ACTIVITY:
A bare number is the only acceptable answer: how many lines of these entries include "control"?

▼▼▼

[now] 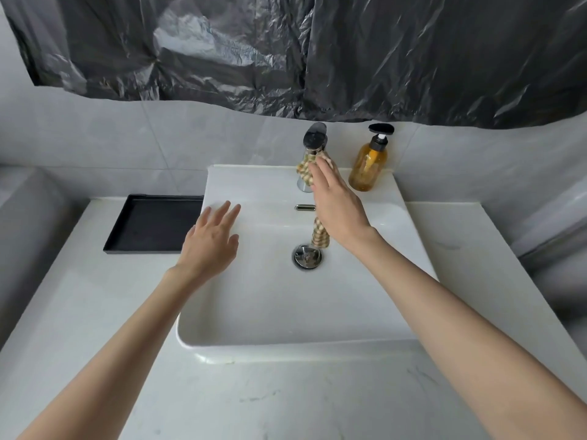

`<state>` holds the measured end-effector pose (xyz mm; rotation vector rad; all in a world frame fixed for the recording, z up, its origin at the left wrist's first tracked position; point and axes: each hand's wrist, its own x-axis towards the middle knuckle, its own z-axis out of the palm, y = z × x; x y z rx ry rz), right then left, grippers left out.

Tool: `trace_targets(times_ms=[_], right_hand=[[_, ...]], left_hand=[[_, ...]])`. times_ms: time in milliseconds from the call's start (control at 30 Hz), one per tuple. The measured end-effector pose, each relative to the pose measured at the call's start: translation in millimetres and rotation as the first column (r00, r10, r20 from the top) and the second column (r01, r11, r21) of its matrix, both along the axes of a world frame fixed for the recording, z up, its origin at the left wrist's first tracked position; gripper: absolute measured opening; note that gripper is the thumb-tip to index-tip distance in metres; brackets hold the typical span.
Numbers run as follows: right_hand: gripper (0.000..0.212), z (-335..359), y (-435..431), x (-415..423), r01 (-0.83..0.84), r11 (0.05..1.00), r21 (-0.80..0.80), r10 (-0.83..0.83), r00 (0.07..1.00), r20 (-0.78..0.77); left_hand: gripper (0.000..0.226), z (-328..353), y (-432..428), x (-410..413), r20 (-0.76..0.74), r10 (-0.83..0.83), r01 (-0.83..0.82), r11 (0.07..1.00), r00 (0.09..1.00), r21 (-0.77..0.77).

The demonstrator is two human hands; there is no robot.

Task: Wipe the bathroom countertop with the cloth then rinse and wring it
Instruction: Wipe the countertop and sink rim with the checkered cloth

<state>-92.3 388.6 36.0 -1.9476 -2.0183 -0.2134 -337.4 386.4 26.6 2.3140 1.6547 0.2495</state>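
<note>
My right hand (338, 204) covers most of the checked cloth (320, 234), so only two bits show: one bunched at the chrome tap (313, 147), one hanging over the basin near the round metal drain (306, 256). My fingers press the cloth against the tap; I can't tell whether they are closed around it. My left hand (211, 239) is spread open, empty, over the left rim of the smooth white sink (254, 312). One amber pump bottle (368, 166) stands just right of the tap. One flat black tray (149, 223) lies on the pale marbled surface (286, 401), partly behind the sink. Crinkled black plastic sheeting (317, 52) hides whatever is on the wall above.
</note>
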Motion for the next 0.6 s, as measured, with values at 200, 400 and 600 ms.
trace_targets(times_ms=[200, 400, 600], right_hand=[[0.051, 12, 19, -11, 0.014, 0.997, -0.080, -0.001, 0.987, 0.163], [0.058, 8, 4, 1, -0.069, 0.997, 0.045, 0.057, 0.973, 0.221], [0.083, 10, -29, 32, -0.129, 0.991, 0.039, 0.123, 0.982, 0.146]], left_hand=[[0.059, 1, 6, -1, -0.001, -0.052, 0.052, 0.999, 0.999, 0.017], [0.057, 3, 10, -2, 0.019, -0.075, 0.074, 0.996, 0.997, 0.047], [0.055, 11, 7, 8, 0.033, -0.095, 0.094, 0.995, 0.995, 0.047]])
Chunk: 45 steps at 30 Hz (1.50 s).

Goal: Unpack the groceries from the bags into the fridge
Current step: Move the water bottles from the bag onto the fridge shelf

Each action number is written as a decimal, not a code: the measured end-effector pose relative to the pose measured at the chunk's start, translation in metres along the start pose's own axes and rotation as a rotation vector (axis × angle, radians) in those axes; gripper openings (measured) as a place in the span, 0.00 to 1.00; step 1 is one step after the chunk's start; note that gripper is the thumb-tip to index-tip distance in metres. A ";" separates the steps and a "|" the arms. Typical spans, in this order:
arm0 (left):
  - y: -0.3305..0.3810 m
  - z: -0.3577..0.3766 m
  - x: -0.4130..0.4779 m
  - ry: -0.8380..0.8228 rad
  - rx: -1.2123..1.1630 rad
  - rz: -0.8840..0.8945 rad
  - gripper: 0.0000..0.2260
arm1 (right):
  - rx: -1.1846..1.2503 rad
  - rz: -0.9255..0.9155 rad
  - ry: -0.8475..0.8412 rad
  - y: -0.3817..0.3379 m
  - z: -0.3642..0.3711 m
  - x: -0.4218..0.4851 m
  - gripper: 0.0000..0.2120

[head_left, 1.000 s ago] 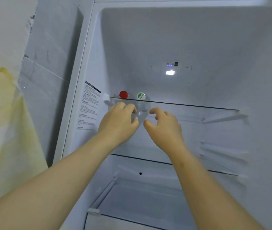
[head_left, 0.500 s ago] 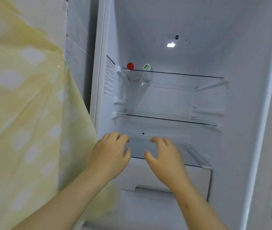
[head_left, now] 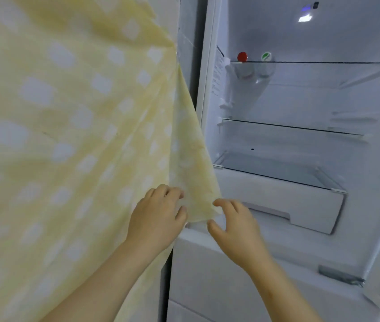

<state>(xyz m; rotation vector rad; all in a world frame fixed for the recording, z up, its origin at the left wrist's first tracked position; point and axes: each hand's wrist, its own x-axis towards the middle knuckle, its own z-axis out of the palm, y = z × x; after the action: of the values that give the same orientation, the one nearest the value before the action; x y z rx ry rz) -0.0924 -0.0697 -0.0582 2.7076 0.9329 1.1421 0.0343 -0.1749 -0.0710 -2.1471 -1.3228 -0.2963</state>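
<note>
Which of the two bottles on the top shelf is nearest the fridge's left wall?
The red-capped bottle; the bottle with the green-and-white cap stands just right of it.

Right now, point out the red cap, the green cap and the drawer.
red cap [head_left: 242, 56]: head view, cap top.
green cap [head_left: 266, 56]: head view, cap top.
drawer [head_left: 277, 199]: head view, front panel.

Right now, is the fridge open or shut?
Open. The fridge shows its inside in plain view: lamp lit, drawer, and a red cap and a green-and-white cap at the top shelf.
</note>
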 end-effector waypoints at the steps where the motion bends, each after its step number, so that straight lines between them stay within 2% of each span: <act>1: 0.000 -0.003 -0.011 0.000 0.009 -0.029 0.15 | 0.015 -0.020 -0.020 -0.002 0.000 -0.007 0.22; 10: 0.008 -0.056 -0.119 0.018 0.144 -0.247 0.14 | 0.212 -0.264 -0.147 -0.040 0.001 -0.072 0.21; 15: 0.001 -0.128 -0.179 0.112 0.352 -0.401 0.14 | 0.345 -0.457 -0.209 -0.107 0.006 -0.104 0.21; 20: -0.005 -0.212 -0.244 0.262 0.540 -0.564 0.10 | 0.468 -0.678 -0.255 -0.195 -0.001 -0.147 0.28; 23: 0.001 -0.260 -0.291 0.294 0.575 -0.678 0.13 | 0.556 -0.808 -0.273 -0.244 -0.008 -0.187 0.28; 27: 0.012 -0.321 -0.364 0.365 0.716 -0.777 0.14 | 0.688 -0.962 -0.299 -0.308 -0.024 -0.252 0.34; 31: 0.027 -0.387 -0.446 0.419 0.822 -0.895 0.14 | 0.832 -1.046 -0.341 -0.375 -0.043 -0.328 0.29; 34: 0.043 -0.437 -0.512 0.445 0.894 -0.990 0.12 | 0.919 -1.117 -0.384 -0.424 -0.058 -0.393 0.29; 37: 0.062 -0.484 -0.575 0.476 0.952 -1.092 0.13 | 0.983 -1.188 -0.461 -0.468 -0.075 -0.462 0.24; 43: 0.108 -0.558 -0.688 0.516 1.088 -1.260 0.20 | 1.111 -1.355 -0.658 -0.533 -0.108 -0.597 0.19; 45: 0.123 -0.574 -0.723 0.549 1.169 -1.289 0.17 | 1.131 -1.404 -0.713 -0.549 -0.118 -0.638 0.21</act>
<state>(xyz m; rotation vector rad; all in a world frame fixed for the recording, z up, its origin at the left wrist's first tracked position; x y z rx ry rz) -0.8054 -0.6690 -0.0658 1.1506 3.3978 1.0380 -0.7359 -0.5344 -0.0779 -0.1329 -2.3628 0.6347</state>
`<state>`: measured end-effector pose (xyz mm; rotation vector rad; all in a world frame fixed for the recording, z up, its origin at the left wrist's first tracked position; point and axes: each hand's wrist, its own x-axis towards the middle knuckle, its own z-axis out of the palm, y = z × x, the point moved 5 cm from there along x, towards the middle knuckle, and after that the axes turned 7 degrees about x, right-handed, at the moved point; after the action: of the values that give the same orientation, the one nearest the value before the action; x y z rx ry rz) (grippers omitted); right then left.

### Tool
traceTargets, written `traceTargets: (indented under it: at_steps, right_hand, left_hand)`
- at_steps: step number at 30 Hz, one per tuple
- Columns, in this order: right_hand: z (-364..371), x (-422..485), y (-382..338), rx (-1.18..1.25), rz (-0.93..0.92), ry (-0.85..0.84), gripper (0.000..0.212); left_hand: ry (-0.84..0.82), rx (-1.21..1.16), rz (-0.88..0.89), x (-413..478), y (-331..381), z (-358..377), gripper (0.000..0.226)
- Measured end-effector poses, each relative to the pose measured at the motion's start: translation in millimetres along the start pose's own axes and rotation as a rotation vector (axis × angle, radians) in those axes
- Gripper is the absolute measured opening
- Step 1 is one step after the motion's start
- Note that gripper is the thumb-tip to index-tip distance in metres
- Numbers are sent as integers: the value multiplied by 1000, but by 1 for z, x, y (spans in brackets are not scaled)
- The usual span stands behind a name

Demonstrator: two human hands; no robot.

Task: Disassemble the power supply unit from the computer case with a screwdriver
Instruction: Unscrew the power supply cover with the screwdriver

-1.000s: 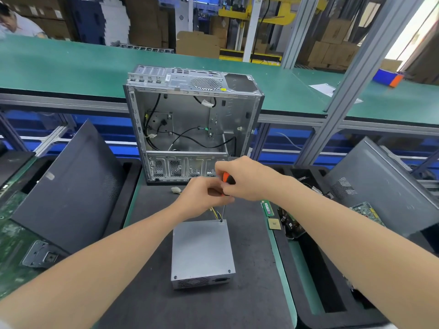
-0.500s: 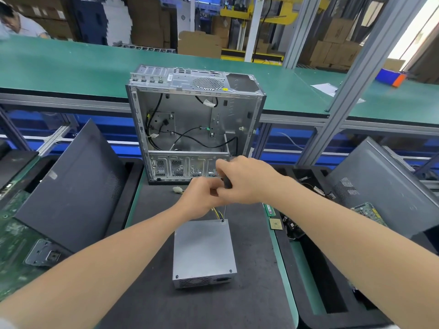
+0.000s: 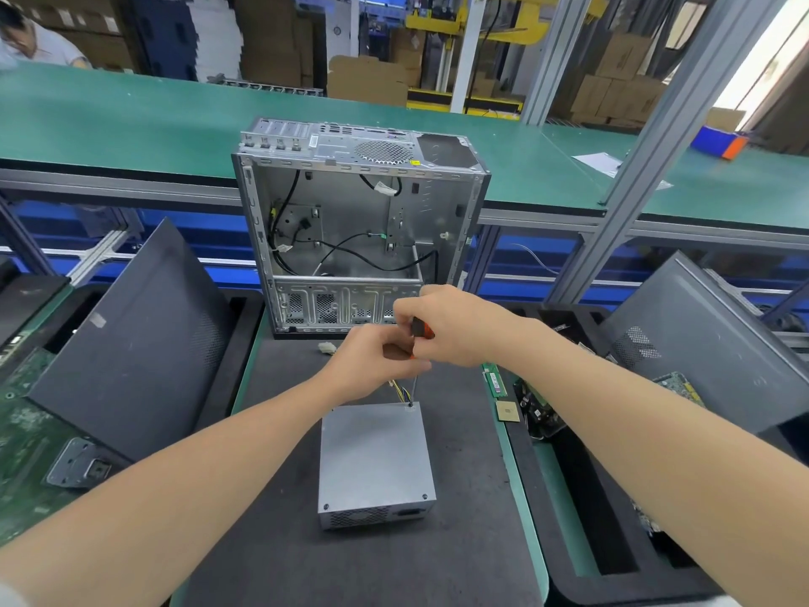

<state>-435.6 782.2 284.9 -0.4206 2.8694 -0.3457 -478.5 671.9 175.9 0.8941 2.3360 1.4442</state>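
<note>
The grey power supply unit [image 3: 374, 457] lies flat on the dark mat, out of the open metal computer case [image 3: 359, 225] that stands behind it. A screwdriver [image 3: 421, 330] with an orange and black handle stands upright, its shaft tip resting on the unit's far right corner. My right hand [image 3: 459, 326] grips the handle from above. My left hand [image 3: 372, 361] is curled around the lower handle and upper shaft. Coloured wires leave the unit's far edge under my hands.
A dark side panel [image 3: 131, 339] leans at the left over green circuit boards. At the right, another grey panel [image 3: 709, 343] leans over a black tray holding a memory stick [image 3: 494, 381], a processor chip [image 3: 508, 409] and boards. A green conveyor [image 3: 131, 120] runs behind.
Both hands stay on the screwdriver at the same corner of the unit. My right hand's grip has shifted slightly on the handle, showing the orange part again.
</note>
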Motion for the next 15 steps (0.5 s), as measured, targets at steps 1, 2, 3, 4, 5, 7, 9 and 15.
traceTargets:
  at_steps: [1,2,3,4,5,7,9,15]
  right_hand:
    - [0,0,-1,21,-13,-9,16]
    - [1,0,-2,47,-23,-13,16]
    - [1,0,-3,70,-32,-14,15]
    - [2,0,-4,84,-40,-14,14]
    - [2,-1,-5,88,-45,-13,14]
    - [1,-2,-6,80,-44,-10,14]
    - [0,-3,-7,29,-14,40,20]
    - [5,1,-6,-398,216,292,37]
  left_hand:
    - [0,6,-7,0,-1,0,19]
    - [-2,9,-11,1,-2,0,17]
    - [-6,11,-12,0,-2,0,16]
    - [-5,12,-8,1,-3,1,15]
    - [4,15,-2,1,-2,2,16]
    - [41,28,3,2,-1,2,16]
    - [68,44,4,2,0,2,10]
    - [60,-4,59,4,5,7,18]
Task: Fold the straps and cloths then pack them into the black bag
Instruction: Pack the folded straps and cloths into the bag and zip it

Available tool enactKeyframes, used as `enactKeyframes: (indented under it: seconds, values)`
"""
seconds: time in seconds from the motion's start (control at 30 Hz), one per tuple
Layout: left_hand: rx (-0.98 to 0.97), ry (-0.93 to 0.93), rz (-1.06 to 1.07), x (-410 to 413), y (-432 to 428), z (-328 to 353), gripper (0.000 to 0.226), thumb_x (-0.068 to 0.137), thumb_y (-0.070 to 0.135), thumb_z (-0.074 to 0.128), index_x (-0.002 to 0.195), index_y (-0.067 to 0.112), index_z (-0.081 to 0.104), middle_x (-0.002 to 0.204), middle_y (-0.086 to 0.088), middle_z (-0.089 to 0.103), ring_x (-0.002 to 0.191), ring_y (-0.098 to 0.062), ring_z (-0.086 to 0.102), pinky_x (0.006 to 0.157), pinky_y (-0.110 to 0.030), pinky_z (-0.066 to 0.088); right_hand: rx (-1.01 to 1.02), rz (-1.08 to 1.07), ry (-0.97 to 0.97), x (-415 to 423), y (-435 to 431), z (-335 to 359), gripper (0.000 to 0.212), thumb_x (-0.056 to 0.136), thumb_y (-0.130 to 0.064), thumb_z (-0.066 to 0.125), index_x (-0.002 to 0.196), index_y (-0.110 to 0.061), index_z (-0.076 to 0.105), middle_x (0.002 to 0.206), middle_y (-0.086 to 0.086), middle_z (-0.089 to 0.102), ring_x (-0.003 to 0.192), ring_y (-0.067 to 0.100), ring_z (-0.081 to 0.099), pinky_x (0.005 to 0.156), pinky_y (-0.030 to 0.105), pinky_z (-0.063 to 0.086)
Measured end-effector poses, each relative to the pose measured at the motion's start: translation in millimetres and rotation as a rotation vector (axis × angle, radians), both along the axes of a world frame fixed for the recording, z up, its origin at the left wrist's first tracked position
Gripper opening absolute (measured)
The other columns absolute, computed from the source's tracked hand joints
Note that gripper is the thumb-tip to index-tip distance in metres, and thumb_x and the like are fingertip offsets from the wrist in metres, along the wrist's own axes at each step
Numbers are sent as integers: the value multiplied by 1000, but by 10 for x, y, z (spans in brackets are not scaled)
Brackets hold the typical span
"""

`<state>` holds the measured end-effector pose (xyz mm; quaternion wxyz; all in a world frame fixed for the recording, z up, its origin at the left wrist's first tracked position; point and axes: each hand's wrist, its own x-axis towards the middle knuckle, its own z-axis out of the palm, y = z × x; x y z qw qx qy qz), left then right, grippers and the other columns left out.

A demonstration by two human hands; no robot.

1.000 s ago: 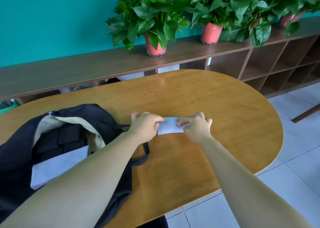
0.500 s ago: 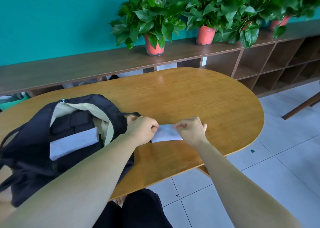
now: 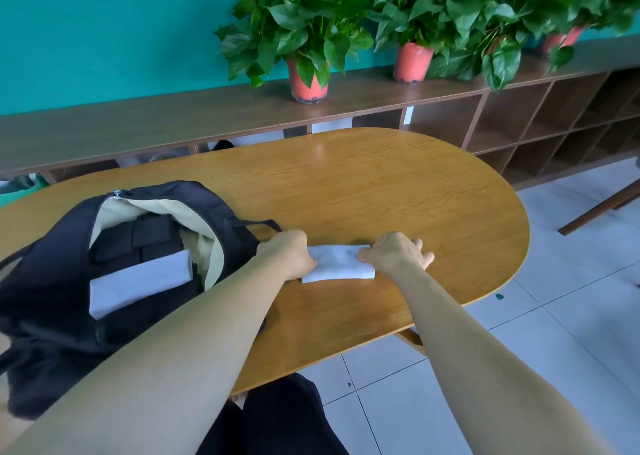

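Together, left hand and right hand hold the folded white cloth.

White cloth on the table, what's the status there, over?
Left hand, right hand each hold an end of white cloth, folded, flat on table. Black bag open beside it, another folded cloth inside. Nothing between.

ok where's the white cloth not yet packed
In the head view the white cloth lies on the wooden table, held at its ends by the left hand and right hand, just right of the open black bag.
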<state>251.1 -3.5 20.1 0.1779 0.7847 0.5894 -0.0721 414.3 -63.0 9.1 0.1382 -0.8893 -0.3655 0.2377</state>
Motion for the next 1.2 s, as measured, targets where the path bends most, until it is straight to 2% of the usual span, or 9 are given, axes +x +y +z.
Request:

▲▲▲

RESULT OF THIS TASK:
2